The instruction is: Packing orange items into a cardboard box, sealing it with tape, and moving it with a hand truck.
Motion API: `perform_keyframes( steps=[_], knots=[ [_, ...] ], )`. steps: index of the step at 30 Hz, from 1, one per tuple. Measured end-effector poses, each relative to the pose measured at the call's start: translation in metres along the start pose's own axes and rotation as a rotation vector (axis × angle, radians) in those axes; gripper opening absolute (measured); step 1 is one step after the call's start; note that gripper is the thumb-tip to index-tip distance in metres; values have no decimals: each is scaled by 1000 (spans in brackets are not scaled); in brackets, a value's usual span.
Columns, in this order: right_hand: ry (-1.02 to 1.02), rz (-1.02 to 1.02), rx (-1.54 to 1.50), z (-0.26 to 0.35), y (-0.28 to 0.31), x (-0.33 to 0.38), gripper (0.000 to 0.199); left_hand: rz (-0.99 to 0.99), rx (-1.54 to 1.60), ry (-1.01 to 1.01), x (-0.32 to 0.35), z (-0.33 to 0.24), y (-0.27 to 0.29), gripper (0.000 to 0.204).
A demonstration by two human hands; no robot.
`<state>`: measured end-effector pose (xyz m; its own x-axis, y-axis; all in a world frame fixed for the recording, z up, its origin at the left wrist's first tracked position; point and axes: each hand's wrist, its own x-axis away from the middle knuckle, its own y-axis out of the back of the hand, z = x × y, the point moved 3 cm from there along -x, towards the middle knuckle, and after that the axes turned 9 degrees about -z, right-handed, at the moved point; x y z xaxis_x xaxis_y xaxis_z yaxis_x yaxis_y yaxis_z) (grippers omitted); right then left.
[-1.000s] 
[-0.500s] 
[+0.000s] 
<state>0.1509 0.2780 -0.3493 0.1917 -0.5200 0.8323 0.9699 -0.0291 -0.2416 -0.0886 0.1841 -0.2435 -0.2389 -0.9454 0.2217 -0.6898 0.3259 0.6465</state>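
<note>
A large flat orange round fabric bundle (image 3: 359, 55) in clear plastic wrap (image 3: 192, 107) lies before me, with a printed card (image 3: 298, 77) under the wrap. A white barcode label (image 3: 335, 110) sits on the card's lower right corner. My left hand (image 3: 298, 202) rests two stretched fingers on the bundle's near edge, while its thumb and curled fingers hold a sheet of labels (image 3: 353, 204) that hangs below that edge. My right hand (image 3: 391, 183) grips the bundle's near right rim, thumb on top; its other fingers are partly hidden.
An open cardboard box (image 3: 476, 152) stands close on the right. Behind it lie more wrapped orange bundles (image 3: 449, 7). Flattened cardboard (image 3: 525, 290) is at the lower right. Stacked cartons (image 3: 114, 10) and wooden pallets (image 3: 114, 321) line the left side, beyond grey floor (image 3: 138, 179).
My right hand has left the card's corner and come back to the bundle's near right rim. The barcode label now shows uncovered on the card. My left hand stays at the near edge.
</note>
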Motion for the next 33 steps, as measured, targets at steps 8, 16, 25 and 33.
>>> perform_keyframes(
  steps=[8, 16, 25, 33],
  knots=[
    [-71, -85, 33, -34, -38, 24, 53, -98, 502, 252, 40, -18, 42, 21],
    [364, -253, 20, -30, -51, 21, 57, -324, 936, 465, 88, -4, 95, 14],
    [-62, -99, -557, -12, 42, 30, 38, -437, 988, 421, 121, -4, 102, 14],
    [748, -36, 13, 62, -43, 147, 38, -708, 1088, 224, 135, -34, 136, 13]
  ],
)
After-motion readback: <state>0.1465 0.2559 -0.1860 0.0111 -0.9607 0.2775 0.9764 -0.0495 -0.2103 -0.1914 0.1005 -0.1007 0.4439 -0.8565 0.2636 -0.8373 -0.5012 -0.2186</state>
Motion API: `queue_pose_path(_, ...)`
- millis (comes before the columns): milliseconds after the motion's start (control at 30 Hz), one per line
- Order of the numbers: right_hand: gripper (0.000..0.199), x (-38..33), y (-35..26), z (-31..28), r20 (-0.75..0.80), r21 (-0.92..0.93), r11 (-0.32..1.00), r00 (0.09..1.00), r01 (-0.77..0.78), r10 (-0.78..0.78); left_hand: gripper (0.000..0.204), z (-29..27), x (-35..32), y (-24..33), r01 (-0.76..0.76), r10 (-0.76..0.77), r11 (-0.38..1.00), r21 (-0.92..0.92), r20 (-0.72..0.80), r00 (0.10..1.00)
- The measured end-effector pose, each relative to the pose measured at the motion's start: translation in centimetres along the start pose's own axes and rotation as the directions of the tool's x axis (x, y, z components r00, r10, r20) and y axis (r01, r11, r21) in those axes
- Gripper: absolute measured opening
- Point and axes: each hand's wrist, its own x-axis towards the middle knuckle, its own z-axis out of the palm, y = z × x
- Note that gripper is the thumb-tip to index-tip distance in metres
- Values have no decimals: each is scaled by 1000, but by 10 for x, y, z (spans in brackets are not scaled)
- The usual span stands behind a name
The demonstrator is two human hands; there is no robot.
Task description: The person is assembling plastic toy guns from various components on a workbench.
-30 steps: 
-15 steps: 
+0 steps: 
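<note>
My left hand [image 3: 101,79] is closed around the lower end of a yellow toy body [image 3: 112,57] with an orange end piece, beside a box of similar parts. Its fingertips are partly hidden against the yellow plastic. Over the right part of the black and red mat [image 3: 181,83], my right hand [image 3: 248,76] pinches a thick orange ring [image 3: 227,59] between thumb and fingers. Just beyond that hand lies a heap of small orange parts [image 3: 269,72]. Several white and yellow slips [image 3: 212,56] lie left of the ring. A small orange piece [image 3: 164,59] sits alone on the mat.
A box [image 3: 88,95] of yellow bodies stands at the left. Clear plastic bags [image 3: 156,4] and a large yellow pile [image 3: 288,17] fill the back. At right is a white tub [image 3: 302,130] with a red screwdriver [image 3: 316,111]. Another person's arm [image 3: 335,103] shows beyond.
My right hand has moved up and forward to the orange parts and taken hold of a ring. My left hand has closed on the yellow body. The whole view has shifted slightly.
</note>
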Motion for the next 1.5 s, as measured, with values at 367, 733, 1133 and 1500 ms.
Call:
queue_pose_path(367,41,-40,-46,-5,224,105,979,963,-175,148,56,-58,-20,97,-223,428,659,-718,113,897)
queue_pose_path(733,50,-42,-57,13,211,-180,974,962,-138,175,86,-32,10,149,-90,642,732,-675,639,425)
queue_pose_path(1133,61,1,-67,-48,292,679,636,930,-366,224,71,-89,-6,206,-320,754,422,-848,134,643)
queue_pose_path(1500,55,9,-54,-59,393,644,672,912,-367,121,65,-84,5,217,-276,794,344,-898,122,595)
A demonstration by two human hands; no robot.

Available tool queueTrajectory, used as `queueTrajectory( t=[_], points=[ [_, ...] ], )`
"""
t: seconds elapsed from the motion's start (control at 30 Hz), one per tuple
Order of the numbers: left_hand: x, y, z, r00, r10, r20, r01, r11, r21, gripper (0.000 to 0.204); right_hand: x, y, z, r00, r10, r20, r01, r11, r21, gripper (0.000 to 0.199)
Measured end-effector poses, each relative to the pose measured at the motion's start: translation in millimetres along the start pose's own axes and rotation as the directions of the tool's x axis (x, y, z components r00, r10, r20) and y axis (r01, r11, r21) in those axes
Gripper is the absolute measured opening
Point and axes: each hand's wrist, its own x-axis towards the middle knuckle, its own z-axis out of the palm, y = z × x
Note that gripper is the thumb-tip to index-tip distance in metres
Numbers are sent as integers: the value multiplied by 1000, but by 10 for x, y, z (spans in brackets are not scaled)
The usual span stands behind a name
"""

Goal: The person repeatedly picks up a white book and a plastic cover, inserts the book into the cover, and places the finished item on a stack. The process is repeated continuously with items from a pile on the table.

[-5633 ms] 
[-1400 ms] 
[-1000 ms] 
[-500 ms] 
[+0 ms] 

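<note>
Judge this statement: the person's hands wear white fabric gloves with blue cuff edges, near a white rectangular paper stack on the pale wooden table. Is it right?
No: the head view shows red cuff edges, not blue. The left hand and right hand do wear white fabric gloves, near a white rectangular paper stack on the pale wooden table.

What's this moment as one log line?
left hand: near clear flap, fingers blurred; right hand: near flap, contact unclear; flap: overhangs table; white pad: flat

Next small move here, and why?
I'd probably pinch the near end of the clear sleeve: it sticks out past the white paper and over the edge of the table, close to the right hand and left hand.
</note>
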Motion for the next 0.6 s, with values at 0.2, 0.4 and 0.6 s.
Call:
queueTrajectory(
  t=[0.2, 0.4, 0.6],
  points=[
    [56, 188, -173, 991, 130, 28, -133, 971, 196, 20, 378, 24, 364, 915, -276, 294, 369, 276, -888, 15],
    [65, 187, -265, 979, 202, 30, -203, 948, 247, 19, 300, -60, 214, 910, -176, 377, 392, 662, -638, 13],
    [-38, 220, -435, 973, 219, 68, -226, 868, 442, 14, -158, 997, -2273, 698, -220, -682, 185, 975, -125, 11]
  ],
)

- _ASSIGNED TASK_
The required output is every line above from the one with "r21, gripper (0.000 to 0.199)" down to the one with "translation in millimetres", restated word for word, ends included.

- _OUTPUT OF THE EXERCISE_
Order of the numbers: left_hand: x, y, z, r00, r10, r20, r01, r11, r21, gripper (0.000 to 0.204); right_hand: x, y, z, r00, r10, r20, r01, r11, r21, gripper (0.000 to 0.199)
Measured end-effector poses, each relative to the pose measured at the motion's start: translation in millimetres along the start pose's own axes and rotation as the directions of the tool's x axis (x, y, z components r00, r10, r20) and y axis (r01, r11, r21) in those axes

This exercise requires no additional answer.